Standing twenty six feet high and over four and a half thousand years old the monolith is deeply impressive and a powerful testament to a sophisticated and complex society. The stone isn't local it comes from thirty miles away so the act of quarrying, dragging and erecting the monument was an incredible undertaking, a huge investment in time and energy. This enormous effort must indicate how important creating monuments were to the people of the Neolithic age and Francis tells Richard that monuments convey a complex set of meanings and reflect a very sophisticated and ordered society.
Monuments stake a lasting claim on a piece of land and reinforce that claim by connecting the land to their ancestors. The message a monument conveys is powerful and clear-this is our land and our ancestors have been occupying this site for generations so stay away! The message of warning isn't the only one. Monuments also tell the people who occupy that land that this is their home and they belong here. In fact that message, the message of belonging, is just as significant than any warning to outsiders.
The Rudston Prehistoric Community
The Megalithic Portal and Megalith Map
Dot Perkins was a farm labourer and worked the land all her life. Digging drainage ditches, laying hedges, Dot has done them all and it has been the labourers like Dot who have shaped and controlled our landscape - but is it to no avail.

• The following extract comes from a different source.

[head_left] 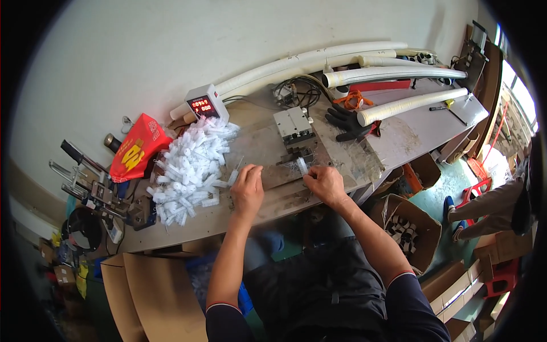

We meet Dot in her Bungalow only one hundred metres from the sea. The coast of East Yorkshire is eroding and Dot tells us of some of the villages that have been lost to the sea. She also gives Richard a taste of the Yorkshire dialect and leaves him totally baffled but it illustrates an important point - how language can also be a lasting monument to the people who have passed this way. The Germans, Swedes that have occupied and settled the area have all left a linguistic legacy that echoes through the ages.
Holderness, East Yorkshire Coast
Christopher Sykes has written his monument.The Big Houseis Christopher's book dedicated to his family and especially their home in the Yorkshire Wolds. Christopher tells Richard of his feeling for his boyhood home and gives us a real sense of what home means. His book is an affectionate chronicle of the generations who lived there and as his boyhood home is a stately home and a grand building, the house itself becomes a monument, a mark the Sykes family have left on the landscape to tell the outside world of their importance but also as a home for future generations of Sykes.